COLLECTED MATERIAL:
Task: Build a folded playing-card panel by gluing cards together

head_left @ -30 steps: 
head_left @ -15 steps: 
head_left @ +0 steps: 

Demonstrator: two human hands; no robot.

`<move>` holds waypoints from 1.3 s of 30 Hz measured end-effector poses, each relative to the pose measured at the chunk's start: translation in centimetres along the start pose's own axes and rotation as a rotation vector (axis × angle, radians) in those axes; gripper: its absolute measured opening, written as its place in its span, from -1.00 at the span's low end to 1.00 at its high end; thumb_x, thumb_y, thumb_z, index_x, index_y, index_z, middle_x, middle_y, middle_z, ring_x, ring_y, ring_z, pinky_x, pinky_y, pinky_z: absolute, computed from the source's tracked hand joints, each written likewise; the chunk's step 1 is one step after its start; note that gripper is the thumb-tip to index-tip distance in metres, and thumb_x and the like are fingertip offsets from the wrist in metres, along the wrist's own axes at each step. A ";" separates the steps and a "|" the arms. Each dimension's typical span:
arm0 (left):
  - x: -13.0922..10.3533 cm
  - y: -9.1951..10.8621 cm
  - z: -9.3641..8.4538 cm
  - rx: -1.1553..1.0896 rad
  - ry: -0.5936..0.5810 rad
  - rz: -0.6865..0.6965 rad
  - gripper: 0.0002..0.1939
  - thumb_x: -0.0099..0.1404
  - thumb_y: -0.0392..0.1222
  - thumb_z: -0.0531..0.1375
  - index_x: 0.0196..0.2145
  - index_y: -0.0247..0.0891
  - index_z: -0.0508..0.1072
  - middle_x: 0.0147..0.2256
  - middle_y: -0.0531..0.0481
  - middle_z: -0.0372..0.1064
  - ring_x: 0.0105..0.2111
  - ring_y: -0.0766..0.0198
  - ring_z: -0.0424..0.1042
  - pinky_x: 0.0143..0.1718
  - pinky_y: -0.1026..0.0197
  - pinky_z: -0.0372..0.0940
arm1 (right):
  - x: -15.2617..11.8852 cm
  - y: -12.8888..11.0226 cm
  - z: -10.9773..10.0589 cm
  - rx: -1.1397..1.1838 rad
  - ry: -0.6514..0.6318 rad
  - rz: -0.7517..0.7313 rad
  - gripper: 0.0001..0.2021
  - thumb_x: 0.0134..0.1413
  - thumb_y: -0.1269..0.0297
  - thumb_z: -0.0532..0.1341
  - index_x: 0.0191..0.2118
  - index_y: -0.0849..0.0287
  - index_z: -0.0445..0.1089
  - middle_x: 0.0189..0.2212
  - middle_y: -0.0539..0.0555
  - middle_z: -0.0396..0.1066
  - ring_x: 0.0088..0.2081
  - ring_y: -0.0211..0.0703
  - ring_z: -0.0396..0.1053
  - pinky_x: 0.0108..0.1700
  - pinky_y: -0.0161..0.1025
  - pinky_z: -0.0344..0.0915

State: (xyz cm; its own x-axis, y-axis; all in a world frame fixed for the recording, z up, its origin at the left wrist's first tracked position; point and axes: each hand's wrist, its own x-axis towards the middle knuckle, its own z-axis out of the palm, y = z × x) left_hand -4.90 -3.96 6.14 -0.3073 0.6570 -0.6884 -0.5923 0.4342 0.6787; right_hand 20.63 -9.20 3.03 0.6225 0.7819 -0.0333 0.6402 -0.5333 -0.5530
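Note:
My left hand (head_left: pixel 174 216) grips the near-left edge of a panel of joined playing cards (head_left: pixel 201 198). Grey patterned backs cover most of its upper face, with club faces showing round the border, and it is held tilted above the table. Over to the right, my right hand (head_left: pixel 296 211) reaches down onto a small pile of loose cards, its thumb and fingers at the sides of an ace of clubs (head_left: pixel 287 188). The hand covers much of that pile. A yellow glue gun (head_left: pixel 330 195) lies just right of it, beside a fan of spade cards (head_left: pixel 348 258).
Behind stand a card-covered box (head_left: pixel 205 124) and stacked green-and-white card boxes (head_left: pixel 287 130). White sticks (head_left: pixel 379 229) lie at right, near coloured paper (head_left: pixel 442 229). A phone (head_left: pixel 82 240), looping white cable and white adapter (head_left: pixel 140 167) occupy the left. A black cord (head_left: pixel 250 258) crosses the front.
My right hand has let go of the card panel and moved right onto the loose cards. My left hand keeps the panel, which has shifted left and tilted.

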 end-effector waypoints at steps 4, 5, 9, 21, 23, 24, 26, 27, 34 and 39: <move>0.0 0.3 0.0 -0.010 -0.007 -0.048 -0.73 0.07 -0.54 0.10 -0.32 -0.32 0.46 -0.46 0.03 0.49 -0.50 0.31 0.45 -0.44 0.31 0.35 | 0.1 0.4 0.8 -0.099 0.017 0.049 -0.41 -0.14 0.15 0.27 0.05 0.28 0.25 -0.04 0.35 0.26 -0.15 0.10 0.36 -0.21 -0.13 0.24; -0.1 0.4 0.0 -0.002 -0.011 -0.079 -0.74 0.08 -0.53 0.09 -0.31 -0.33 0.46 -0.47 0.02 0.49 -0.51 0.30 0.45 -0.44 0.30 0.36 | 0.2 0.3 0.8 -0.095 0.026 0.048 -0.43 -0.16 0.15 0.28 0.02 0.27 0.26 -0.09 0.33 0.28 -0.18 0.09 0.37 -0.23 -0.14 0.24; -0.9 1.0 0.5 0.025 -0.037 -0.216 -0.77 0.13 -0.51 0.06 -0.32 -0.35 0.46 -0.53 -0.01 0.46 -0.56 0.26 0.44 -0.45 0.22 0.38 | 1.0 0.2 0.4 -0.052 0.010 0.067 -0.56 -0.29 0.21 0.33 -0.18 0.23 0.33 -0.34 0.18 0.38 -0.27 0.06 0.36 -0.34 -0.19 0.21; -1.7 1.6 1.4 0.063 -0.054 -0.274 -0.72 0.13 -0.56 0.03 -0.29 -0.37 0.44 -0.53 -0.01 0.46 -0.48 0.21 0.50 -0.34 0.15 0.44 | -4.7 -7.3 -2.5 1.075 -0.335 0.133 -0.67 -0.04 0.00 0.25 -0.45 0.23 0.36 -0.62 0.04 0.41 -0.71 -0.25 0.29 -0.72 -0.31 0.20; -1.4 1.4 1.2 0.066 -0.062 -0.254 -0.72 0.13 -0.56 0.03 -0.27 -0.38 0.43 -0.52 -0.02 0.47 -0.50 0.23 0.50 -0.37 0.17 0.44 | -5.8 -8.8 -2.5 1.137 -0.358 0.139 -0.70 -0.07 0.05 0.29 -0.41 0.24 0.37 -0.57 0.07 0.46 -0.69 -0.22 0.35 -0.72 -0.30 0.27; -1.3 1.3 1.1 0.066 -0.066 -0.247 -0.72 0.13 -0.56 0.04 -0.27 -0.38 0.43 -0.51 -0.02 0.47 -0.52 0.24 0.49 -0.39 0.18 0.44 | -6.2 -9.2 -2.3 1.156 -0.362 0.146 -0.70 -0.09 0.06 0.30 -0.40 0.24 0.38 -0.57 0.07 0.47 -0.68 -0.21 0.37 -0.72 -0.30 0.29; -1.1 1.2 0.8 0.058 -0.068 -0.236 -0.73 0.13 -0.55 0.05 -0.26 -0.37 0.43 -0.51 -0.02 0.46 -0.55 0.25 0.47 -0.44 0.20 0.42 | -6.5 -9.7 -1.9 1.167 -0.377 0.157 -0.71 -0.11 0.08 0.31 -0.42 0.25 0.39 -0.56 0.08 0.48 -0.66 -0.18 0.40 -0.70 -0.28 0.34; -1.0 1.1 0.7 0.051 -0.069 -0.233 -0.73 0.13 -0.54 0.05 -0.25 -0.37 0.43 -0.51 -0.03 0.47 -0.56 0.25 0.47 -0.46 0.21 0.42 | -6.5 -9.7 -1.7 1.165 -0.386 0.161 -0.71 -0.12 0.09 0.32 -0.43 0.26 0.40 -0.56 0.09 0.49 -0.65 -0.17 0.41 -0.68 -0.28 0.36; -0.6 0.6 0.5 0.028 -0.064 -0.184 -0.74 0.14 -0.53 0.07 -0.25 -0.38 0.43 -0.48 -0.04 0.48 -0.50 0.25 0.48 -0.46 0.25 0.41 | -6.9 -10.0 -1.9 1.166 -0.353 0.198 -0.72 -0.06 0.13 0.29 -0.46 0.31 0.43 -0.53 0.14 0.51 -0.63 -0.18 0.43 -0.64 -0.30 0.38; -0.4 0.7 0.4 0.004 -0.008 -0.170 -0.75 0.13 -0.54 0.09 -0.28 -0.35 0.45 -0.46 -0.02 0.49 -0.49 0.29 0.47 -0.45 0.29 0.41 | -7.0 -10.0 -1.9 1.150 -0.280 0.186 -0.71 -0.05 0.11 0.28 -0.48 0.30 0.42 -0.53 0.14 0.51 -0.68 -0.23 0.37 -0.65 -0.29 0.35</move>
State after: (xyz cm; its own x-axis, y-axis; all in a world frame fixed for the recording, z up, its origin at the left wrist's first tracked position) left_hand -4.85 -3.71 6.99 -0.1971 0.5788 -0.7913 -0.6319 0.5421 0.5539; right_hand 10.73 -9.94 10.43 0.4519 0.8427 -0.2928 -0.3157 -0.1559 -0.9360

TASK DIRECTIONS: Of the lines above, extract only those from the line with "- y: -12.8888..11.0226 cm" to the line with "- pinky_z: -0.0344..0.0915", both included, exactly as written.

ANSWER TO THIS TASK:
  - y: -12.8888..11.0226 cm
  - z: -10.9773..10.0589 cm
  - rx: -1.1397..1.1838 rad
  - ry: -0.6514..0.6318 rad
  - rz: -0.7517..0.7313 rad
  - gripper: 0.0001..0.2021
  - thumb_x: 0.0134..0.1413
  - thumb_y: -0.1269..0.0297
  - thumb_z: -0.0532..0.1341
  - index_x: 0.0191..0.2118
  - index_y: -0.0849..0.0287
  - index_z: -0.0445..0.1089
  - middle_x: 0.0189..0.2212
  - middle_y: -0.0539..0.0555
  - middle_z: -0.0396..0.1066
  - ring_x: 0.0088..0.2081
  - ring_y: -0.0211..0.0703
  - ring_z: -0.0396..0.1053
  - pinky_x: 0.0108..0.1700
  - pinky_y: -0.0161..0.1025
  - pinky_z: -0.0344..0.0915

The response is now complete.